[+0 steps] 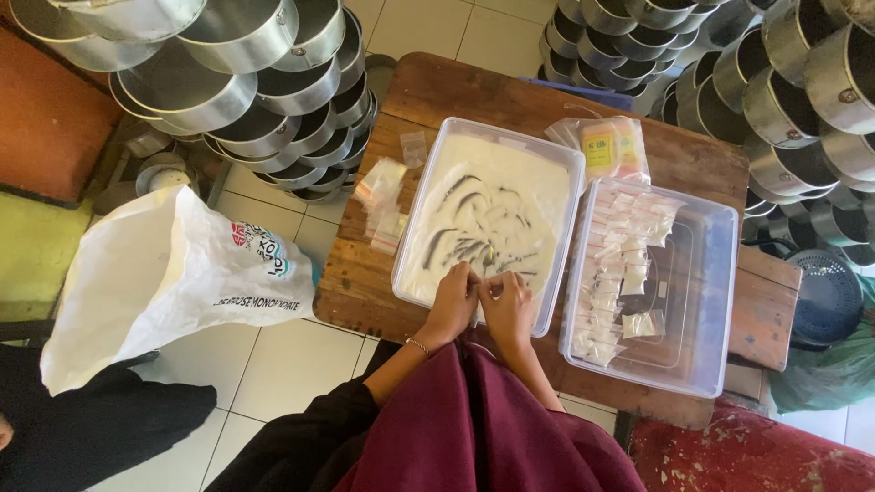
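Observation:
My left hand (pixel 453 302) and my right hand (pixel 507 306) meet at the near edge of a clear plastic tub (pixel 421 196) that holds a thin layer of white powder (pixel 510 182) with dark streaks scraped through it. Between the fingertips of both hands is a small clear plastic packet (pixel 481 281); its contents are too small to make out. A thin bracelet sits on my left wrist. To the right stands a second clear tub (pixel 706 301) with several small filled packets (pixel 618 264) laid in rows.
A wooden table (pixel 437 87) bears both tubs, a loose pile of empty small bags (pixel 383 205) at its left and a yellow-labelled bag (pixel 609 146) at the back. A large white sack (pixel 173 278) stands open on the tiled floor. Stacks of metal pans (pixel 246 91) hang around.

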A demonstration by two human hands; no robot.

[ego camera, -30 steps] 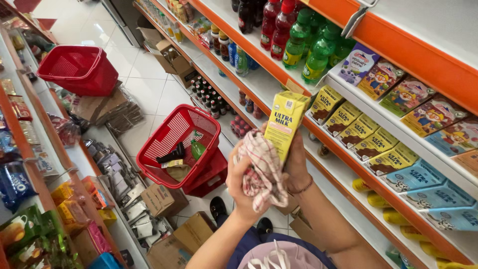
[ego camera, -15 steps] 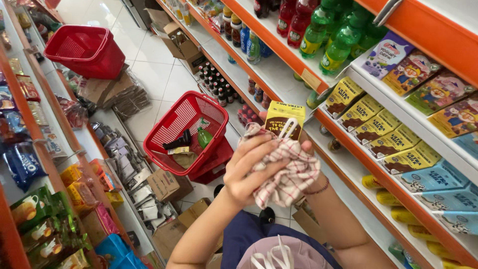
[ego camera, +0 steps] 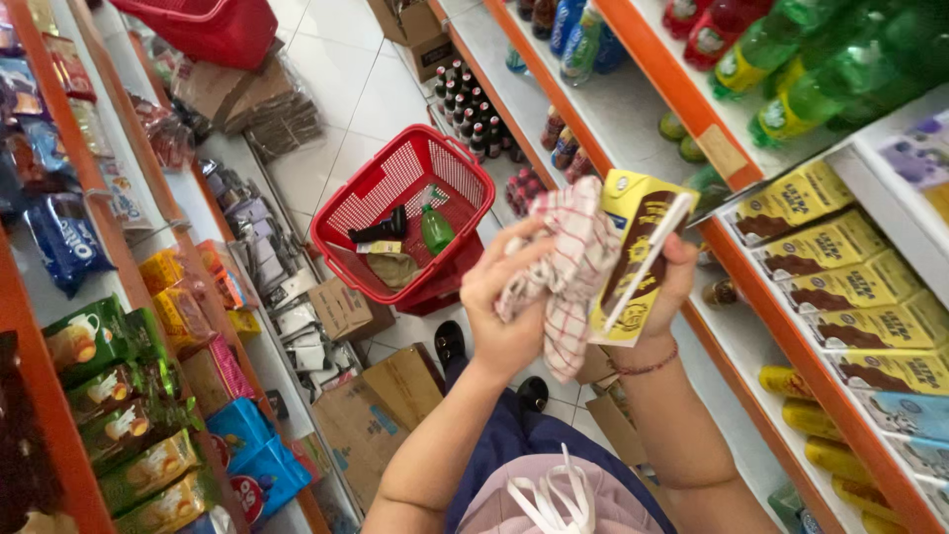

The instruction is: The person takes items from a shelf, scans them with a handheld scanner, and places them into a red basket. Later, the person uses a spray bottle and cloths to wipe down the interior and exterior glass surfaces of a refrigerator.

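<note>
Shop aisle: carton (ego camera: 638,259) turned, cloth (ego camera: 563,272) now beside it.

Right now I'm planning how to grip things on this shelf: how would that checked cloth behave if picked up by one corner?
Probably floppy: the checked cloth bunches in folds under the left hand and droops below it. Likely light, since it hangs from a loose grip. It seems unlikely to slip, as it drapes against the yellow drink carton held in the right hand.
</note>
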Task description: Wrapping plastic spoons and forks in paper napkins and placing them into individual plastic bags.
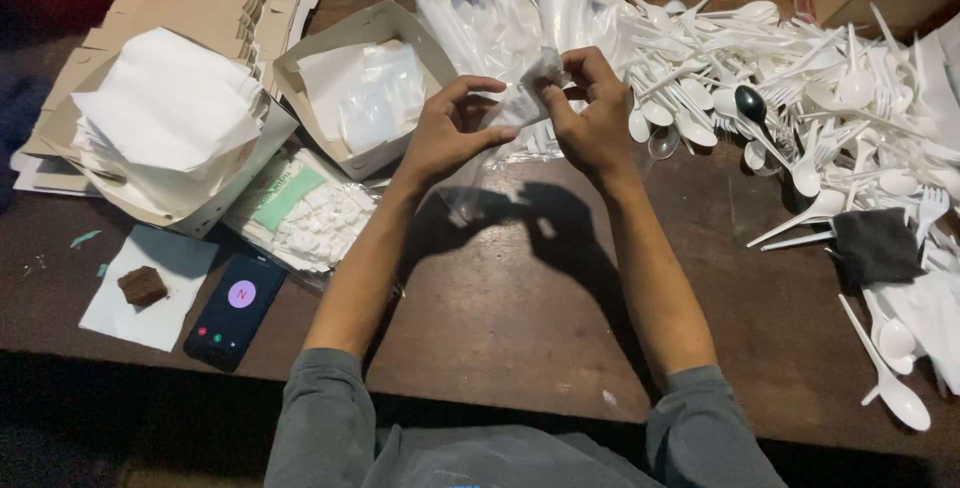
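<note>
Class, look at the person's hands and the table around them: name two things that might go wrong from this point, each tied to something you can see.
1. Both hands, left hand and right hand, pinch a thin clear plastic sleeve; it may tear or slip.
2. The heap of white plastic cutlery lies close beside the right hand; an elbow might knock pieces off the table edge.

A dark phone [233,310] with a lit screen lies at lower left beside a brown block [143,285] on a white napkin [150,288], cardboard boxes of white paper [170,113] sit at upper left, and a dark cloth [877,245] lies at right among white plastic spoons and forks [800,88].
</note>
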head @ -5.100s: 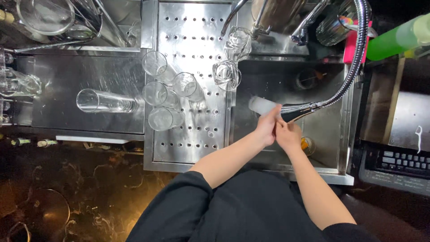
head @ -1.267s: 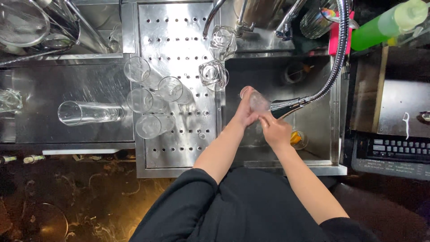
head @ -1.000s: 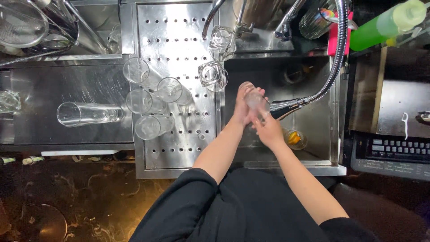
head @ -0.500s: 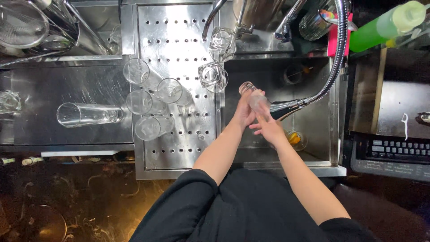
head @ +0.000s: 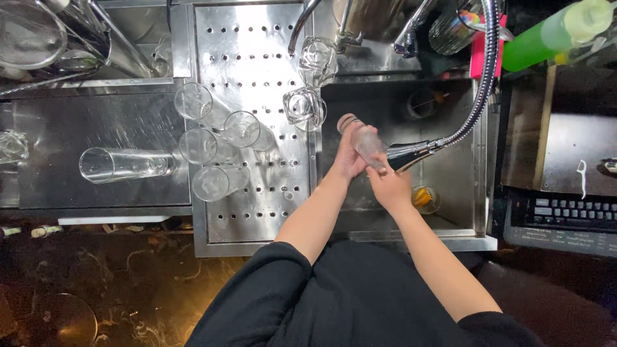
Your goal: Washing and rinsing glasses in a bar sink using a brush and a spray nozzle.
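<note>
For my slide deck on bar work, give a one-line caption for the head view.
Both hands, left hand and right hand, hold a tall glass over a steel sink beside the spray hose.

hands: 2 | held glass: 1 | glasses on drainboard: 6 | lying tall glass: 1 | green bottle: 1 | spray hose: 1

Over the sink, the left hand grips a clear glass tilted on its side, while the right hand meets it beside the spray nozzle. Washed glasses lie on the perforated drainboard to the left.
</note>
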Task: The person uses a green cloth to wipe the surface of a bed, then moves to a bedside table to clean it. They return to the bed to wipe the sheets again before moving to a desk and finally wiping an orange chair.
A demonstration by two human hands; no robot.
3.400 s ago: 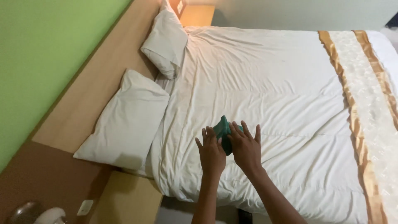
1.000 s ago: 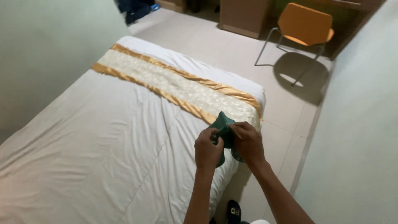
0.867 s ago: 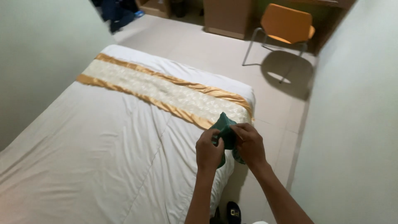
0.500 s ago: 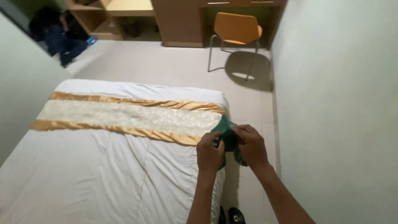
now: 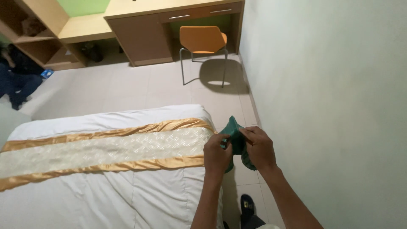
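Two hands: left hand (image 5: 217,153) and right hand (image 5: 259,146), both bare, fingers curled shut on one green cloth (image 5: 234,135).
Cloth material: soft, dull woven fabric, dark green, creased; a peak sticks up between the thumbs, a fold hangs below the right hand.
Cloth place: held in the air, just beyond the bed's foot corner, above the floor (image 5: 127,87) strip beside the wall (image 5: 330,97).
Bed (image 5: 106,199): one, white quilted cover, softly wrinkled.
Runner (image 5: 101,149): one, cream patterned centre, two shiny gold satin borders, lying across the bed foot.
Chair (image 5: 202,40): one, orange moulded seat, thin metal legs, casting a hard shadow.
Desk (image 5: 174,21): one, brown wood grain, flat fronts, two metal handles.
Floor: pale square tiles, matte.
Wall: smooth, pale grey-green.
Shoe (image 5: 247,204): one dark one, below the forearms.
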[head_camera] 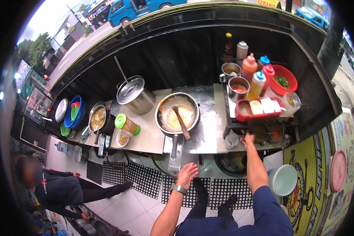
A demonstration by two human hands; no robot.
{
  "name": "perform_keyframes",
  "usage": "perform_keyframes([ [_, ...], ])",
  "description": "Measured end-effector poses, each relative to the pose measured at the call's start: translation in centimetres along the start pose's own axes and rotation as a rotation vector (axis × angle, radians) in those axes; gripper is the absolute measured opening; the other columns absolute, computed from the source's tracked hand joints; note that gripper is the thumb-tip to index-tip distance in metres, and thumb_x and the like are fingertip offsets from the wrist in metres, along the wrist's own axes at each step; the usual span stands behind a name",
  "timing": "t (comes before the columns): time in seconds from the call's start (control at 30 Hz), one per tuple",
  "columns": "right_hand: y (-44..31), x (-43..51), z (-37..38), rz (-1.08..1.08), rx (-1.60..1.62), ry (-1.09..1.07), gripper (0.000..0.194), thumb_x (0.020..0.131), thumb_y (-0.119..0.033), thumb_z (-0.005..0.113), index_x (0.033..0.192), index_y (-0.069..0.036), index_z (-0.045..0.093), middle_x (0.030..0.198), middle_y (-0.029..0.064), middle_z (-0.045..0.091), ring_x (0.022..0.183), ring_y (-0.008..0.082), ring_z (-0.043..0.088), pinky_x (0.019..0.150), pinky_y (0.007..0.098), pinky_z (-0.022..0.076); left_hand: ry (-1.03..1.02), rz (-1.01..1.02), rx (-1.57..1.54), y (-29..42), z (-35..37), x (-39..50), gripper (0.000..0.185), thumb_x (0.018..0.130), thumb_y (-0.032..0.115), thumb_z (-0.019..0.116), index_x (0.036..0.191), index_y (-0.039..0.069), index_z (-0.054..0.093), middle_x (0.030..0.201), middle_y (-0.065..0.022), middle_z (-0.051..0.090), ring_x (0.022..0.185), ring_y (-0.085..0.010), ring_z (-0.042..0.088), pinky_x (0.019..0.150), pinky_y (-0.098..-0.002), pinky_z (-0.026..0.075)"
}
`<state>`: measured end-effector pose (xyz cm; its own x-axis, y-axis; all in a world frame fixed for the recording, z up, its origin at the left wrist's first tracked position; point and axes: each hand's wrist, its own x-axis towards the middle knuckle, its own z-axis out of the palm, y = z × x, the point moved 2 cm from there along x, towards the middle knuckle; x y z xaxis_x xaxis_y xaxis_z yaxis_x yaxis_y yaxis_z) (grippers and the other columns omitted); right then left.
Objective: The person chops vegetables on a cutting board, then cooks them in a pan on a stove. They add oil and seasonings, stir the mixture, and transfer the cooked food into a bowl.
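Observation:
My left hand [187, 176], with a watch on its wrist, hangs in front of the counter, fingers apart and nothing in it. My right hand [247, 139] reaches to the shelf under the condiment rack, beside a clear container [232, 140] and a pot of brownish contents [259, 132]; its fingertips are partly hidden, and whether they hold something cannot be told. Between the hands, farther back, a frying pan [165, 121] with pale liquid sits on the stove. A wooden utensil [181, 122] leans across its rim, and its dark handle [174, 146] points towards me.
A lidded metal pot [140, 101], a green-lidded jar [128, 125] and a second pan [98, 119] stand left. Squeeze bottles [257, 84], a red condiment box [259, 114] and a red bowl [292, 78] fill the rack. A person [57, 188] stands at left; a white bucket [283, 180] is at right.

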<state>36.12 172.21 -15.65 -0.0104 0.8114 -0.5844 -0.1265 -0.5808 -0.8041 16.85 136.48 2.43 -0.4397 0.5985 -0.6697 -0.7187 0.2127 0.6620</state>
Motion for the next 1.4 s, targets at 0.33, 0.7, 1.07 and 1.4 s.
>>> perform_keyframes([
  [0.33,-2.4,-9.7,-2.4,0.000,0.231,-0.079,0.015,0.091,-0.008,0.049,0.096,0.005,0.054,0.081,0.0156,0.062,0.067,0.0195,0.062,0.059,0.0261,0.0519,0.094,-0.119,-0.365,4.7,1.0,16.9,0.057,0.087,0.020,0.062,0.130,-0.003,0.034,0.138,-0.0217,0.032,0.119,-0.0311,0.046,0.094,-0.0436,0.044],
  [0.7,-4.1,-25.4,-9.4,0.157,0.496,-0.295,0.027,0.084,0.003,0.055,0.109,-0.004,0.046,0.096,0.0174,0.059,0.072,0.0171,0.054,0.064,0.0269,0.0477,0.012,0.017,-0.397,7.4,2.3,14.3,0.014,0.088,0.011,0.059,0.091,0.010,0.046,0.081,-0.0035,0.053,0.072,-0.0145,0.053,0.062,-0.0278,0.046],
  [1.07,-11.1,-28.4,-8.8,0.226,0.419,-0.693,0.041,0.084,-0.005,0.060,0.118,-0.006,0.038,0.099,0.0168,0.057,0.074,0.0151,0.056,0.067,0.0254,0.0461,-0.210,-0.279,-0.146,2.3,7.9,-6.5,0.008,0.090,0.010,0.056,0.090,0.011,0.048,0.083,-0.0032,0.058,0.074,-0.0104,0.056,0.066,-0.0228,0.048],
  [1.4,-14.0,-26.5,-10.0,0.235,0.134,-0.787,0.035,0.086,-0.007,0.059,0.115,-0.007,0.040,0.097,0.0158,0.061,0.070,0.0129,0.055,0.064,0.0234,0.0444,-0.310,-0.487,-0.045,-3.6,14.0,-4.6,0.009,0.091,0.009,0.054,0.090,0.012,0.046,0.086,-0.0034,0.059,0.075,-0.0109,0.057,0.067,-0.0235,0.047],
])
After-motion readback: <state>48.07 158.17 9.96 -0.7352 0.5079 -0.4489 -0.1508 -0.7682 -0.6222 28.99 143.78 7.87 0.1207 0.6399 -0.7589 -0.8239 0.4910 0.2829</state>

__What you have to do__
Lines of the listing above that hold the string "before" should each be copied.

__Answer to the problem__
Task: The person uses a green cloth to wipe the surface of a bed, then moves to a bedside table to clean it. They return to the bed to wipe the sheets again before moving to a desk and finally wiping an orange chair.
  "timing": "t (comes before the columns): time in seconds from the call's start (control at 30 Hz), one per tuple",

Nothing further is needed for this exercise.